The Trump White House did not preserve the former president’s social media accounts, the national archivist told Congress on Friday, warning lawmakers that some of the missing records may not be retrievable.
“The Trump Administration did not fully capture, and therefore NARA did not receive, all of the Presidential records created by Trump and White House staff that were posted on social media platforms,” Archivist David Ferriero wrote in a letter to the House Committee on Oversight and Reform. Ferriero said in the letter that he was asking the committee’s advice as required under the Presidential Records Act when presidential records are destroyed or disposed of without the archivist’s input.
Ferriero also wrote in a separate letter that 15 boxes of presidential records recently recovered from former President Trump’s home at Mar-a-Lago in Palm Beach, Fla., contained classified information, and that the National Archives has been in touch with the Justice Department on the matter. Ferriero’s letter confirmed earlier media reports about possible classified information found there, and reports that some presidential records had been torn into pieces.
An email seeking comment from Trump’s post-presidency office about the social media postings was not immediately answered.
Ferriero said the National Archives received Trump’s electronic presidential records in November 2021 and has been working with the various social media companies in the months since to retrieve the missing records, which include Twitter messages and other social media posts deleted by Trump or White House staff from his personal and official accounts.
The Presidential Records Act requires the preservation of any material created or used in the course of a president’s official duties. Some of Trump’s social media postings may not have qualified.
But not all records have been retrievable and could be permanently lost. Ferriero said that the White House did not preserve the contents of Trump’s Facebook, Instagram and Snapchat accounts, which were taken down in 2021. Facebook, which owns Instagram, and Snapchat have not been able to provide access to the deleted information, Ferriero said.
“While we do have access to copies of deleted tweets collected by other nongovernmental sources, we do not consider them as official presidential records and cannot ensure the completeness of their captured account data,” Ferriero said.
In the letter, Ferriero noted that the National Archives reminded the Trump administration in March 2017 that it was required to preserve as presidential records all social media posted in the course of his official duties from both his personal @realDonaldTrump account and the official @POTUS account, including deleted tweets or posts.
Ferriero said the National Archives learned once Trump left office that White House officials initially captured deleted tweets by copying them from nongovernment organizations that were tracking them and did not begin using the vendor ArchiveSocial to automatically collect the information until his second year in office.
Chairwoman Carolyn B. Maloney (D-N.Y.) said the committee will continue to investigate and potentially reform the records act to prevent future abuses. “These new revelations deepen my concern about former President Trump’s flagrant disregard for federal records laws and the potential impact on our historical record,” she said in a statement.
The Twitter account @realDonaldTrump was disconnected from ArchiveSocial in April 2020, Ferriero said.

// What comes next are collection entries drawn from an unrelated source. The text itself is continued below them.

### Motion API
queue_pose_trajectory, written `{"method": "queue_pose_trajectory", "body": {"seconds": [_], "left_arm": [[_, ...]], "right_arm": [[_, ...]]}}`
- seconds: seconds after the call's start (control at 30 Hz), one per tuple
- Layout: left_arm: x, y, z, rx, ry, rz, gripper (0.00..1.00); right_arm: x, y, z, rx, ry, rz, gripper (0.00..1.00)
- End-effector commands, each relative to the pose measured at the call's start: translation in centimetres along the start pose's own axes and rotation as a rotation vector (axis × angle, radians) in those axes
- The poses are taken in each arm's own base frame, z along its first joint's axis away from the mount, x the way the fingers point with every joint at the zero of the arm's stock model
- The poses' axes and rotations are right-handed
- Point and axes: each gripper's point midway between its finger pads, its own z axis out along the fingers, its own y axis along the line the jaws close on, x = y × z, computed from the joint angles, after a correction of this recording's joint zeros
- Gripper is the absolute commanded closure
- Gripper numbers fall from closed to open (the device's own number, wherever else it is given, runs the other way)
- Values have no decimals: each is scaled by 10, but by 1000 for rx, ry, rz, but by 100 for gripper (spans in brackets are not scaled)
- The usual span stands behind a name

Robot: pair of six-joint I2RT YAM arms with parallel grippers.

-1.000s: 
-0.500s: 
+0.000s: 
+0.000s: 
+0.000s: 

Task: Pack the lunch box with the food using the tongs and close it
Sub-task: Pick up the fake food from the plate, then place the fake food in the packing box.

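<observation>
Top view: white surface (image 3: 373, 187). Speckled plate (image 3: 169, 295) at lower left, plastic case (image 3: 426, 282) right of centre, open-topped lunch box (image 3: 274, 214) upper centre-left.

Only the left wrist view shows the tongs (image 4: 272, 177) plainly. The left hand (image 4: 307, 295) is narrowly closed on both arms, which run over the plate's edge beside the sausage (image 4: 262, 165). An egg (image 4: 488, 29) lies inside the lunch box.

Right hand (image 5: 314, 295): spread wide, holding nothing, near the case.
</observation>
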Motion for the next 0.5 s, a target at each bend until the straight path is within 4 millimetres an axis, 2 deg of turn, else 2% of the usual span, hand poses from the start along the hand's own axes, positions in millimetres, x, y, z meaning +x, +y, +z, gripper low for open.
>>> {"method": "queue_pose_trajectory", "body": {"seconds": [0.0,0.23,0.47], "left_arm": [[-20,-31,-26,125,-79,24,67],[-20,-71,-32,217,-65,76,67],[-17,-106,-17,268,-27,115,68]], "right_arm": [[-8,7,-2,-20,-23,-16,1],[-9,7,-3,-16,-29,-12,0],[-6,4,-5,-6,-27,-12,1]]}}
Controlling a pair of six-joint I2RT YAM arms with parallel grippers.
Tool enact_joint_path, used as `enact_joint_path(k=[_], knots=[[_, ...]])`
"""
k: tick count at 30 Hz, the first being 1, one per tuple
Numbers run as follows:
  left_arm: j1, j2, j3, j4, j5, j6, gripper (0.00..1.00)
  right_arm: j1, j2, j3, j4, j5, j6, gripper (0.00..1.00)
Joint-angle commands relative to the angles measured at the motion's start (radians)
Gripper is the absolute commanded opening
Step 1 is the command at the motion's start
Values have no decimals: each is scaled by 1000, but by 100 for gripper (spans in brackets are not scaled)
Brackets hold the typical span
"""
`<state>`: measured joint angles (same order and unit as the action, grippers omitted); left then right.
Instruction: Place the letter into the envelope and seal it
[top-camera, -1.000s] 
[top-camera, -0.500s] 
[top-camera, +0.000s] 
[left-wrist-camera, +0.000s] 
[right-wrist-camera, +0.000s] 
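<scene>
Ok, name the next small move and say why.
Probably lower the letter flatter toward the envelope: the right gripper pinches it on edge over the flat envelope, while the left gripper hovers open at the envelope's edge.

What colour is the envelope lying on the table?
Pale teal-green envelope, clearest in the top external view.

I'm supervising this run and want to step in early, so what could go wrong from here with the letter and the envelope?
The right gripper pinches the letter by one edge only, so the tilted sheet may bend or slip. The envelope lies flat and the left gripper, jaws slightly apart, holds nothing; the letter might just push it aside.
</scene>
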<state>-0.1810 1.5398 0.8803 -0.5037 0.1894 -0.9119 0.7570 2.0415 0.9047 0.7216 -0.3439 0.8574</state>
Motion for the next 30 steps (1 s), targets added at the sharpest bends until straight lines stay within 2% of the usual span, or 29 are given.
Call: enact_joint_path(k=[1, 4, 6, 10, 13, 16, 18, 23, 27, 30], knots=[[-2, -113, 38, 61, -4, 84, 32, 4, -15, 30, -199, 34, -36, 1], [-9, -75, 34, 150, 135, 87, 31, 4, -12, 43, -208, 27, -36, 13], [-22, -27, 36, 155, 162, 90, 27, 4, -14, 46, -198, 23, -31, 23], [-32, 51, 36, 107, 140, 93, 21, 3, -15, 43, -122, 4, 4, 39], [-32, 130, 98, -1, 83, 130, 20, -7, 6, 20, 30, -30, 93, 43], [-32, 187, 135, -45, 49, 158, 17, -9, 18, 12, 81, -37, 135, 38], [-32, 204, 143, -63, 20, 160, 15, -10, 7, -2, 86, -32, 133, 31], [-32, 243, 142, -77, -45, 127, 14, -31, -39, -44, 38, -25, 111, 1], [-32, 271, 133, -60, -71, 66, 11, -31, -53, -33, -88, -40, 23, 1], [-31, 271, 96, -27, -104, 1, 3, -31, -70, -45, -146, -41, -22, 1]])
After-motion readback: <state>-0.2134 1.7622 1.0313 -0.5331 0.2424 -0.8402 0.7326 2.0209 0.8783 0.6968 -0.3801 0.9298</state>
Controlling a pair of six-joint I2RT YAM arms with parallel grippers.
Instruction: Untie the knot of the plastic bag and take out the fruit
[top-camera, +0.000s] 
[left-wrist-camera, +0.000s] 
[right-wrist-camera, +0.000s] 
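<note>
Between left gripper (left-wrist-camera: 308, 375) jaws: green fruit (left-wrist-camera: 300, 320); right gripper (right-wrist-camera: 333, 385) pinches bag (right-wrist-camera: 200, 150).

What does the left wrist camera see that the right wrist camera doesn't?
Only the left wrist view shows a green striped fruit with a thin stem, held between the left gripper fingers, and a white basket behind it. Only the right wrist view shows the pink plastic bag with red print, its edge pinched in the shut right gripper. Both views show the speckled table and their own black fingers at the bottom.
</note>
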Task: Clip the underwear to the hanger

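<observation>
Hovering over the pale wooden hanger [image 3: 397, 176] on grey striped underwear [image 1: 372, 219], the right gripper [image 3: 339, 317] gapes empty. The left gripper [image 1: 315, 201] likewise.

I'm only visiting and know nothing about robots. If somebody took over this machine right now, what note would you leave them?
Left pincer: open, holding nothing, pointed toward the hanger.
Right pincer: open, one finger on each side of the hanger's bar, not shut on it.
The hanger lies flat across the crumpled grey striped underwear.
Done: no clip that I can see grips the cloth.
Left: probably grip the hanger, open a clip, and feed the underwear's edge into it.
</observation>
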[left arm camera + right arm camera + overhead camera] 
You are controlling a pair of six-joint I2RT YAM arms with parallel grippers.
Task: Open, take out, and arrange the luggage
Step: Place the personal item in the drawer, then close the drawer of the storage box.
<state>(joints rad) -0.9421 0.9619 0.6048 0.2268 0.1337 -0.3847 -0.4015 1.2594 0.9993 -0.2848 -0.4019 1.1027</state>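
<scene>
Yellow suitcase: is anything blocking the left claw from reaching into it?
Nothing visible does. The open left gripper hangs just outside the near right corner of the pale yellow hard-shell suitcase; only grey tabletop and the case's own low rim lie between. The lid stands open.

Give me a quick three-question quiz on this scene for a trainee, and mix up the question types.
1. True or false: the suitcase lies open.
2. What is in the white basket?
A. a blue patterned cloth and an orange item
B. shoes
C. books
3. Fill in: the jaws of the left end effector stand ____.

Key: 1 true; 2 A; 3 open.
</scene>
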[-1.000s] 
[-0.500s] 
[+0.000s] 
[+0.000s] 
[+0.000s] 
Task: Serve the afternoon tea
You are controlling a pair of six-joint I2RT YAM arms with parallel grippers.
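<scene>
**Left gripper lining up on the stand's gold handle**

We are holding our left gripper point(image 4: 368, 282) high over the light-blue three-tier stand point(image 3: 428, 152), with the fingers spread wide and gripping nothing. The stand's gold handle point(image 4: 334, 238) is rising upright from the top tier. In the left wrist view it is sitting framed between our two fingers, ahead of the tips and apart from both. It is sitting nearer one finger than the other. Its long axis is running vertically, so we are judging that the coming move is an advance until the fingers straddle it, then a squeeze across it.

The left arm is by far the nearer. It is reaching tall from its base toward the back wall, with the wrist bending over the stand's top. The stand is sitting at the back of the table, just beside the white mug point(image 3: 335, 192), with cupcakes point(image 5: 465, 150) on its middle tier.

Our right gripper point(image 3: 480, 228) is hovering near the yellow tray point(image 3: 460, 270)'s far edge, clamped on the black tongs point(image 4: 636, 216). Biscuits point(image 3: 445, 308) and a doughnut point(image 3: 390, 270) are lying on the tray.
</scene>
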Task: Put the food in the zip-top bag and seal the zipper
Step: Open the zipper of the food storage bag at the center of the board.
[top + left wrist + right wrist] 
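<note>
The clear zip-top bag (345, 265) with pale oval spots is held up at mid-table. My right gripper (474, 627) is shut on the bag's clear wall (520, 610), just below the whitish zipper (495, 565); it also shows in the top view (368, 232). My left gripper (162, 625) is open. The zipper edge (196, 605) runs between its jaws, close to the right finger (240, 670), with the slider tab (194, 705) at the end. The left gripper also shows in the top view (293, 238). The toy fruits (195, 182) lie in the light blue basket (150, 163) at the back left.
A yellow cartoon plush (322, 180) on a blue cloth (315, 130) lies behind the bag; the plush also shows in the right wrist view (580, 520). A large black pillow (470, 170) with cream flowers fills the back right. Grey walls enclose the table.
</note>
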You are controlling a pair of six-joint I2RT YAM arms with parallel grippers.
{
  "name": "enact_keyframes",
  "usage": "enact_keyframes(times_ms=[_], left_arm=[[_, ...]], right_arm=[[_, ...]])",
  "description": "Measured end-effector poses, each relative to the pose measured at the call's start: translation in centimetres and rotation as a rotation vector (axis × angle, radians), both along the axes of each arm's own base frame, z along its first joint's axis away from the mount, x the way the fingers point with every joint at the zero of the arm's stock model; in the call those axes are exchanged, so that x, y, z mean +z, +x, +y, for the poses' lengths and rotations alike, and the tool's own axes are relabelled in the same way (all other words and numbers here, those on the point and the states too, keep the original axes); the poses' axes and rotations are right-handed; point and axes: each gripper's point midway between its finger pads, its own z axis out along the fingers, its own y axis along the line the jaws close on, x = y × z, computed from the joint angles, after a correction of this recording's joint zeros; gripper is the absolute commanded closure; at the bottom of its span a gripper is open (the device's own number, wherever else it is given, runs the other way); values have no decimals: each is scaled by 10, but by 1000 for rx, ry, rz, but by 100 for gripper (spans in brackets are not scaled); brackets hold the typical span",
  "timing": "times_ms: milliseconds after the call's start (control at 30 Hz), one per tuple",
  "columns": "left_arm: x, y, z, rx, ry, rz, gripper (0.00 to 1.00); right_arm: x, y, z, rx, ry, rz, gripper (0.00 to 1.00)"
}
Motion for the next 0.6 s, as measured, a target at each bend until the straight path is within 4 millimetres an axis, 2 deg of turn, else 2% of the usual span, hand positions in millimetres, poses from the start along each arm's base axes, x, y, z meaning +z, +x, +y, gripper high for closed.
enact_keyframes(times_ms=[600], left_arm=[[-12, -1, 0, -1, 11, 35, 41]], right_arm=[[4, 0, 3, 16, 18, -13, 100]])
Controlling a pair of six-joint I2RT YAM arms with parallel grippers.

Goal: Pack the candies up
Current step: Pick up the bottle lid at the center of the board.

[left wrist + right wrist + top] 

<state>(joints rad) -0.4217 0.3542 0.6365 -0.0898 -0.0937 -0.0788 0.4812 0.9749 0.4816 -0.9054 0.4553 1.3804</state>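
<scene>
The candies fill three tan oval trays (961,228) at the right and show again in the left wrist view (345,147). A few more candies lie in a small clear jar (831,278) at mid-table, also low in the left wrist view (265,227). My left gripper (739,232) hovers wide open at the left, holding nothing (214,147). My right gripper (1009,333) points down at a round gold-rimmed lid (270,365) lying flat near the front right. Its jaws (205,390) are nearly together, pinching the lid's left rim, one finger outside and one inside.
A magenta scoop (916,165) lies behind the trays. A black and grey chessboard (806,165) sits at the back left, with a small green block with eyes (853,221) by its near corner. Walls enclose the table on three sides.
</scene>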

Twitter was able to recover some of the tweets sent in the months before Trump’s account was suspended in January 2021 but could not recover deleted tweets.
The Trump White House did not attempt to capture content from other Trump administration accounts, including those of advisors Ivanka Trump, Kayleigh McEnany, Kellyanne Conway, Mark Meadows and Peter Navarro. Also, direct messages to or from Trump’s personal account and private accounts and the other accounts were not preserved.